South of the town in the Aarhus river-valley is the largest recreational area of Aarhus Municipality, comprising the Brabrand Lake and the meadow-lake of Aarslev, with surrounding natural sites. Brabrand was founded in the 18th century, by clearing the land by forest burning (the Danish name reflects this), and it was initially based around farming and associated trades.

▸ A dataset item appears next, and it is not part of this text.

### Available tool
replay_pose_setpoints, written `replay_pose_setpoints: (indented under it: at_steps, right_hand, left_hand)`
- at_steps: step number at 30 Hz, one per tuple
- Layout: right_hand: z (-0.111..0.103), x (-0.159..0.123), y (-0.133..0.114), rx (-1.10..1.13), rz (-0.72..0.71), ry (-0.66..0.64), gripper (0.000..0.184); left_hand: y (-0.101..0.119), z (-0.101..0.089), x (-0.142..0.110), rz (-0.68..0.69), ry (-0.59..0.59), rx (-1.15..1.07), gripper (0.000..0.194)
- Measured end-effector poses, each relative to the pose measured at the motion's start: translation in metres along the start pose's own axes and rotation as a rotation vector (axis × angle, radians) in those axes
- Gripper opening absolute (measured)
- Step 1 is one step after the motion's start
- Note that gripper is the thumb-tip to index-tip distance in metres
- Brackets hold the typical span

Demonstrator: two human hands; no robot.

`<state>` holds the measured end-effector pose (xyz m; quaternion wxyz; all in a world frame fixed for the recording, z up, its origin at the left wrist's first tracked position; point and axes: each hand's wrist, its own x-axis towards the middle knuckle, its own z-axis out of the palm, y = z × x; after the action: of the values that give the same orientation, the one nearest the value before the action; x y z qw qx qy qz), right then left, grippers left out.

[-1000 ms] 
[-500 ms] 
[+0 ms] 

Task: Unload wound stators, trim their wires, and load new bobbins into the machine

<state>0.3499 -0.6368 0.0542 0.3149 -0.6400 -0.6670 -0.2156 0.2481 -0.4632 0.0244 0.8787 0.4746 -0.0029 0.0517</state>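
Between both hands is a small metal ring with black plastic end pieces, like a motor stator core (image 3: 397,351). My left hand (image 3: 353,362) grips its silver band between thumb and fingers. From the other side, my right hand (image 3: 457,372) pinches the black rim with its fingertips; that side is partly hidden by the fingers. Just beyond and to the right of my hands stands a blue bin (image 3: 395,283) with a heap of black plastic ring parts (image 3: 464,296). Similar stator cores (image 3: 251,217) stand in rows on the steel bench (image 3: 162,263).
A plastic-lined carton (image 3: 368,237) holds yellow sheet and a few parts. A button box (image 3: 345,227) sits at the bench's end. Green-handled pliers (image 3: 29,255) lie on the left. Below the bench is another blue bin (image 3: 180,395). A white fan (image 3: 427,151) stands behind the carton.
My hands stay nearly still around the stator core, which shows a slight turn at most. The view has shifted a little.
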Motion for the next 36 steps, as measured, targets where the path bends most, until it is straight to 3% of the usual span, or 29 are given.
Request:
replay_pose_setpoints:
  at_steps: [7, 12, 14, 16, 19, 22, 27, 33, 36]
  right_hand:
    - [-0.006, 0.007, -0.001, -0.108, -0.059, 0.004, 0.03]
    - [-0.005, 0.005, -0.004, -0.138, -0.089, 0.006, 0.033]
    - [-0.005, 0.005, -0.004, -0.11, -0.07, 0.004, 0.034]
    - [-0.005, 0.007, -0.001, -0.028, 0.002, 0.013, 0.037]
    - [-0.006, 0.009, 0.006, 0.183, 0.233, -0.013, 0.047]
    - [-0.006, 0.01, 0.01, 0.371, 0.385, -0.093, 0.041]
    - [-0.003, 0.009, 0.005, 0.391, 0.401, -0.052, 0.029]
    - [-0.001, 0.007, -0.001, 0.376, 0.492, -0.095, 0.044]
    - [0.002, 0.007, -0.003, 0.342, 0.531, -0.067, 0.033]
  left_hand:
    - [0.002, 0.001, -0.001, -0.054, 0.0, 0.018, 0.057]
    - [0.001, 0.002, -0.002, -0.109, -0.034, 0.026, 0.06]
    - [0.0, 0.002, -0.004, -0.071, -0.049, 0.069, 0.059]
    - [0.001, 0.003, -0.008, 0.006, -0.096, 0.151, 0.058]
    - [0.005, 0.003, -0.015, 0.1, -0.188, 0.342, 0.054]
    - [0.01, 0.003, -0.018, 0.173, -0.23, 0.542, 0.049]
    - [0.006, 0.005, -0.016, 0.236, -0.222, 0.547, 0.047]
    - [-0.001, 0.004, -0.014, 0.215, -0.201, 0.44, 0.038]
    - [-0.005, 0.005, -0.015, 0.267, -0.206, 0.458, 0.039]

Brabrand comprise four distinct districts: The old town to the south by the lake, mainly made up of single-family houses. Industrial areas by Edwin Rahrs Vej to the north, and in the eastern end the most poor Gellerup area, a modernist suburb, that stands as an example of the 1960s urban development style that were built around several Danish cities. Gellerup is known as a multinational district, where the middle-east is highly represented which is also shown by the big middle eastern inspired shopping mall Bazar Vest. In the front of Gallerup, is the shopping mall of CityVest, one of the largest in Denmark. And finally to the west, from the Brabrand lake up to Edwin Rahrs Vej, there is also a mix of one family houses, and low multi-family houses. The west part was expanded in 2005 to the west with the new area Helenelyst which is also a mix of one family houses, two-family houses, and 3 story houses, built to the more modern and slightly richer families.

Along with the retail and service sectors, a number of multi-national companies have a presence in Brabrand.

Special Sights[edit]

Årslev Dyssen.

Brabrand houses one of the few remaining dolmens in the greater Aarhus area.[1] Most of the dolmens in Aarhus, have been demolished long time ago, but what is left is now regarded as special relics of the past to be protected and valued in the landscape, wherever they might be located. The dolmen is called 'Årslev Dyssen' (The Årslev Dolmen) and is dated to have been constructed in the stone ages, when the first agricultural societies emerged in Scandinavia around 6000 years ago. Until 1822, there was a stone-coffin across the road of this dolmen, but it was demolished after a somewhat "scientific" excavation, led by Colonel Høegh Guldberg. 700 m to the east of The Årslev Dolmen, there was another dolmen. It was removed for an unknown reason at some point in the 1880s. The history surrounding The Årslev Dolmen might be more impressive than its looks. The dolmen is privately owned by the autocompany next to it, but publicly accessible.

References[edit]

  1. ^ "Guide to Danish Relics of The Past". Danish Cultural-heritage Association. 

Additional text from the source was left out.